Parallèlement, les fonds de capital investissement permettent de dynamiser et
d’enrichir le processus de création de valeur et ce par un apport en ressources
cognitives (Charreaux, 2003). En effet, ces fonds interviennent dans une double
optique. D’abord ils interviennent dans une optique financière qui consiste à apporter
un financement supplémentaire aux financements par voie d’endettement pour la
création et le développement des entreprises. Cet engagement dure en moyenne cinq
ans. Ces fonds accompagnent aussi l’entreprise durant une phase de sa croissance et
participent aux décisions stratégiques. La plus-value réalisée lors de sa sortie du
capital de l’entreprise peut s’avérer importante d’un point de vue économique et
technologique. En effet, l’objectif financier d’augmenter la plus value financière
constitue la première motivation de l’investisseur, qui incite la société à valoriser ses
compétences et acquérir de la valeur. De ce fait, les investisseurs incitent les
entreprises à déposer plus de brevets (Gompers et Lerner, 1998) grâce à leur
intervention dans la gestion de l’entreprise et dans son orientation stratégique. Cette
différenciation facilite la coopération avec les grandes entreprises qui manquent de
flexibilité en raison de leur taille et de la maturité de leurs activités en termes
d’innovation. Cette complémentarité assure ainsi la recomposition du tissu industriel.
En conclusion l’engagement des fonds de private équity dans le capital des petites
entreprises, présente des vertus qu’on pourrait classer à deux niveaux.
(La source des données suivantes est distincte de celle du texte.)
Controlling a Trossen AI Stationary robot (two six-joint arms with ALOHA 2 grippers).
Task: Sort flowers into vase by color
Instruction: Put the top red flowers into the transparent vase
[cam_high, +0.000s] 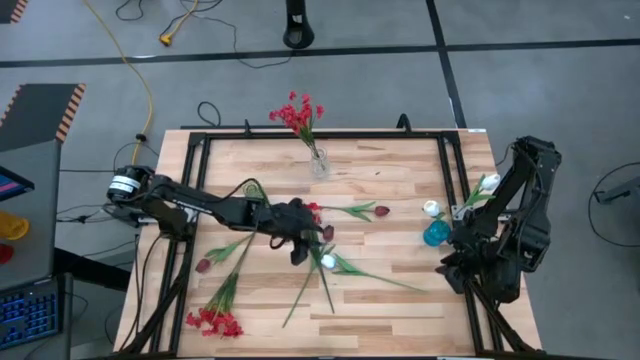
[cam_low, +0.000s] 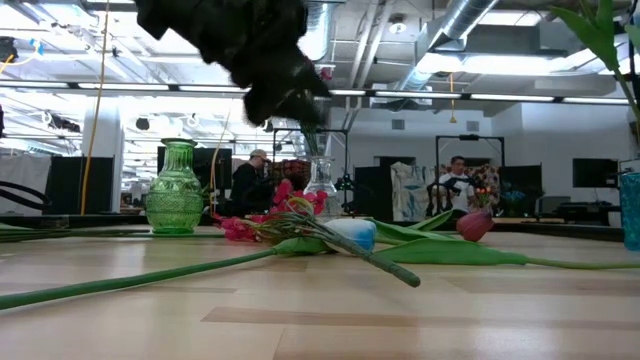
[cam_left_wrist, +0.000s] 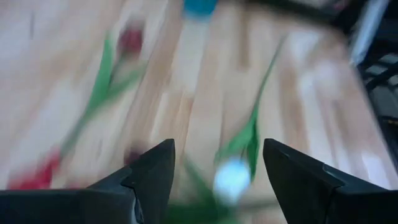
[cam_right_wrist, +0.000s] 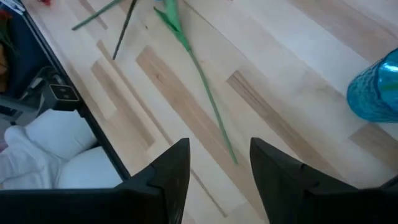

Au niveau
micro-économique, le capital investissement permet non seulement d’accélérer la
croissance des PME, en leur permettant non seulement d’accéder à des capitaux mais
aussi de bénéficier de l’expérience et du réseau professionnel des associés des fonds
19
et d’aligner les intérêts des managers sur ceux des actionnaires. Au niveau macro
économique, le capital investissement permet d’accroître la productivité globale de
l’économie en allouant les ressources financières aux activités les plus innovantes et
plus productives. Il n’en reste pas moins que l’édification d’une industrie du capital
investissement français et européen serait souhaitable qui permettrait d’appuyer la
dimension entreprenariale notamment dans les premiers stades de développement des
entreprises innovantes.
20
4 Conclusion
En l’absence d’un cadre clair régissant le financement des entreprises innovantes, les
fonds de private equity semblent pallier cette difficulté et soutenir l’activité
économique puisqu’ils assurent le lien entre les entreprises innovantes et les grandes
entreprises. Néanmoins, les travaux empiriques montrent que les investisseurs ont
tendance à privilégier les financements de transmission ou de rachat sources de
rentabilité au détriment des stades d’amorçage et de développement et ce en raison
d’un blocage relatif à l’aversion au risque. Etant donné les apports du financement du
capital investissement tant au niveau macro économique qu’au niveau de l’innovation
il serait nécessaire d’établir un cadre cohérent permettant d’encourager ces fonds à
investir dans les premiers stades de développement des entreprises innovantes.